The team at Stevens aimed to speed up this process by turning to deep learning, a brain inspired approach at the cutting edge of AI. The researchers started with a so called Generative Adversarial Network, or GAN, the same type of AI behind the amazing new wave of creative and innovative machines, that’s made up from to different artificial neural networks, for example, a “Generator network” attempts to produce artificial outputs, such as images, that resemble real examples of actual photos, while a “Discriminator network” tries to detect the real ones from the fakes.
The two networks help refine each other until the generator, quite literally, becomes a skilled counterfeiter, such as the one from Nvidia which produced life like photos of “fake” celebrities that people can’t tell apart from the real thing, but while these GANs have been used to make realistic images, as well as fake news content, their skills haven’t been applied much to text.
The researchers created a GAN called PassGAN and then compared it with two versions of hashCat and one version of John the Ripper. The team then fed each tool tens of millions of leaked passwords from a gaming site called RockYou, and asked them to generate hundreds of millions of new passwords on their own. Then they counted how many of these new passwords matched a set of leaked passwords from LinkedIn as a measure of how successful they’d be at cracking them.

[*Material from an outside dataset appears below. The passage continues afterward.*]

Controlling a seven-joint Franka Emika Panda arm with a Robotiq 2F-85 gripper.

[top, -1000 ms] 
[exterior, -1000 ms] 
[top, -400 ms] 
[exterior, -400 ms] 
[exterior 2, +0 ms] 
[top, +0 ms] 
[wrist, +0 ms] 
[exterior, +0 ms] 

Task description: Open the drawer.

Initially on its own PassGAN generated 12 percent of the passwords in the LinkedIn set, whereas its competitors generated between 6 percent and 23 percent. But the best performance came from combining PassGAN and hashCat. Together they were able to crack 27% of passwords in the LinkedIn set, and even failed passwords from PassGAN seemed pretty realistic including saddracula, santazone, coolarse18.

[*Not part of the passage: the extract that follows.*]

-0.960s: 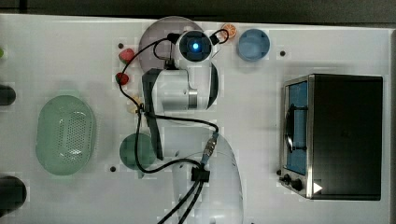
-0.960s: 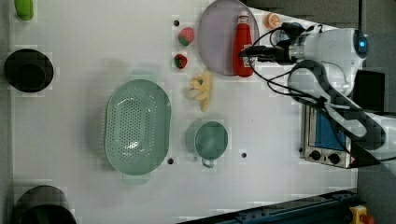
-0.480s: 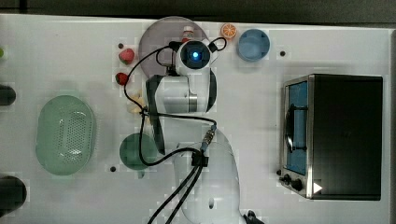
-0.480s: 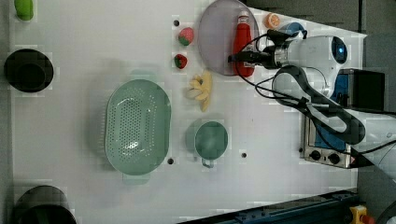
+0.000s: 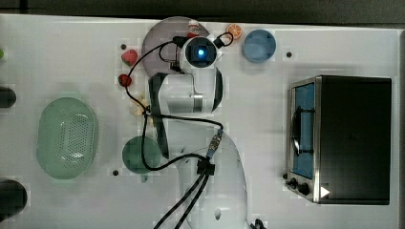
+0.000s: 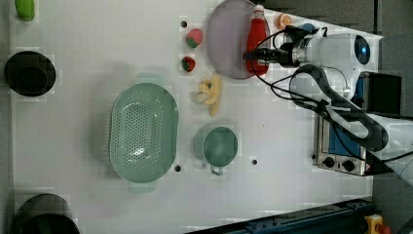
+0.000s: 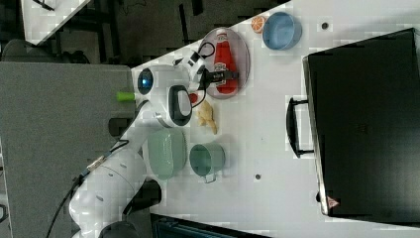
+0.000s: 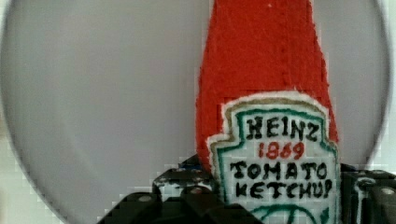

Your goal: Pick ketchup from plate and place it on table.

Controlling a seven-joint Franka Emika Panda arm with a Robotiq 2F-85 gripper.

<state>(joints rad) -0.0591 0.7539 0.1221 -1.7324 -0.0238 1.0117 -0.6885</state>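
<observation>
The ketchup [image 6: 256, 39] lies flat on the plate [image 6: 226, 41], along the plate's edge on the left view's right, with its white cap toward the left view's top; the plate itself sits on the white bench [image 6: 97, 29] at the far end of the left view's top; the gripper [image 6: 254, 55] is down at the bottle's lower body, its dark fingers [image 8: 182, 184] standing on either side of the labelled part in the wrist view, close against the red body, so it is closed narrowly about the ketchup [image 8: 266, 107]; the bottle still rests on the plate [image 8: 102, 93], whose pale surface spreads behind it; in the right view the ketchup [image 7: 225, 62] lies lengthwise on the plate [image 7: 242, 54] with the gripper [image 7: 219, 76] across its lower half; on the bench near the plate are two strawberries [image 6: 194, 38], a small banana bunch [image 6: 209, 92], a green mug [image 6: 219, 146] and a green perforated basket [image 6: 143, 131]; a blue bowl [image 5: 259, 46] and an orange slice [image 5: 234, 31] sit just beyond the plate [image 5: 157, 38] toward the top view's right; a dark toaster oven [image 5: 344, 138] stands well apart on the top view's right.
</observation>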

“Using GANs to help guess passwords is novel,” says Martin Arjovsky, a computer scientist who studies the technology at New York University who was also involved in the project, before adding that “the paper confirms that there are clear, important problems where applying simple machine learning solutions can bring a crucial advantage.”
Still, Ristenpart says, “It’s unclear to me if one needs the heavy machinery of GANs to achieve such gains. Perhaps even simpler machine learning techniques could have assisted hashCat just as much,” and Arjovsky concurs.
Indeed, an efficient neural net produced by Carnegie Mellon University also recently showed promise, and Ateniese plans to compare it directly with PassGAN before submitting his paper for final peer review.
Ateniese says that though in this pilot demonstration PassGAN gave hashCat an assist, he’s “certain that future iterations could surpass hashCat.” That’s in part because hashCat uses fixed rules and was unable to produce more than 650 million passwords on its own. PassGan meanwhile, which invents its own rules, can create passwords indefinitely.
“It’s generating millions of passwords as we speak,” he says. Ateniese also says PassGAN will improve with more layers in the neural networks and training on many more leaked passwords. He compares PassGAN to AlphaGo, the Google DeepMind program that recently beat a human champion at the board game Go using deep learning algorithms.
“AlphaGo was devising new strategies that experts had never seen before,” Ateniese says. “So I personally believe that if you give enough data to PassGAN, it will be able to come up with rules that humans cannot think about.”
And if you’re worried about your own security, experts have a few suggestions for you such as making them long but still easy to remember, and using two step authentication, but all that said, one thing is for certain, getting hacked may no longer be a matter of if for many people, but when, so just make sure you’re not one of them.